You sleep an extra few hours every night. “Sleep.” You lie in bed for hours, thinking about everything. Eventually you fall asleep, deep into the morning.
Hours of each day disappear to restlessness and lost thoughts.
We have all the time in the world but are unable to get anything done. Who can focus on anything? Not me.
I cry pretty much every day.
I talk to old friends, like actually really talk to them. I’m learning things we’ve never talked about before.
I talk openly about the odds of dying now, both for myself and for my loved ones. Like, it’s just a normal daily conversation.
I do the math. The math on death.
People always told me I’d be a good actuary.
I feel like I’m the most cautious of any person I know. I also feel like it’s the appropriate amount of caution.
It’s an impossibly difficult equation. An equation I try to lovingly share with friends and family every day.

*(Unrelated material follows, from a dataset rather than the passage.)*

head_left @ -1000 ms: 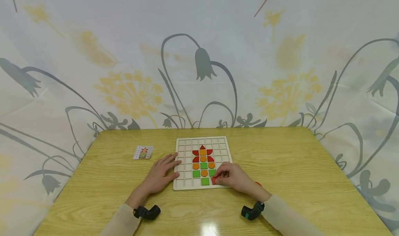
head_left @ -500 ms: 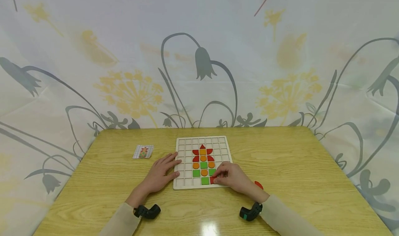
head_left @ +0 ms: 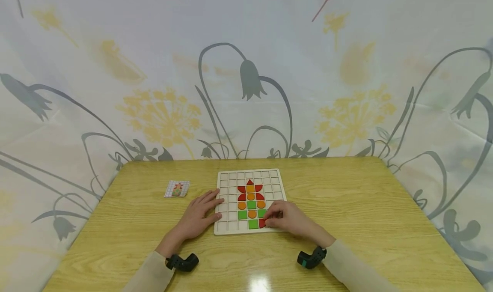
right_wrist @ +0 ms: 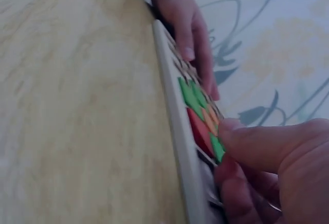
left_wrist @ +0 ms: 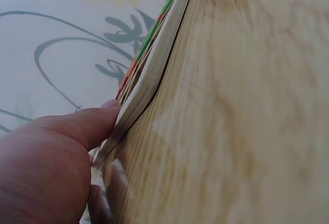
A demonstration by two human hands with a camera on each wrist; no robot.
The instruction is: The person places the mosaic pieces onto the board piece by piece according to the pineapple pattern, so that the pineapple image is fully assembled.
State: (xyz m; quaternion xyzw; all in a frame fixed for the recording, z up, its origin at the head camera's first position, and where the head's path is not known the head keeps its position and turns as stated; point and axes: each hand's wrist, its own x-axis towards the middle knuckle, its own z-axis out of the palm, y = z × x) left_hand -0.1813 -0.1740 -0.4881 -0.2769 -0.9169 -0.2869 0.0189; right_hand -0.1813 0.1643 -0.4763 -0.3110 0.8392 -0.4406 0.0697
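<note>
A pale wooden grid board lies on the table, with red, orange and green tiles forming a figure down its middle. My right hand is at the board's lower right, thumb and forefinger bent at the edge of a red tile. This tile lies in the bottom row beside a green tile; the right wrist view shows the red tile low in its cell, fingertips close by. My left hand rests along the board's left edge, fingers extended, its thumb touching the rim.
A small card printed with a similar coloured figure lies left of the board. The wooden table ends at a patterned curtain. Black wrist devices are strapped to both wrists.
The red tile under my right fingers has shifted slightly left and settled into line beside the bottom green tile. A red piece near my right wrist is now hidden. My left hand stays put.
</note>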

A new math. I’m a math major again.
People are good.
I’m learning to believe in people again.
People are coming together, even when we’re apart. Learning to trust each other, even when we should trust the least.
Kindness is winning.
Kindness > Coronavirus
New math. Good math.
Every day is something new. Every hour another statistic. Every news blurb could be tragic.
But sometimes it is good.
The curve is starting to flatten.
People are still dying, lots of dying. Just not as many as there might have been.
Less dead > more dead.
There is no null option anymore, not until vaccine.
New math.
We’re fighting this war together. It will end, sometime.
We are losing the battle but winning the war.
We’ll do this together. Right after we wash our hands.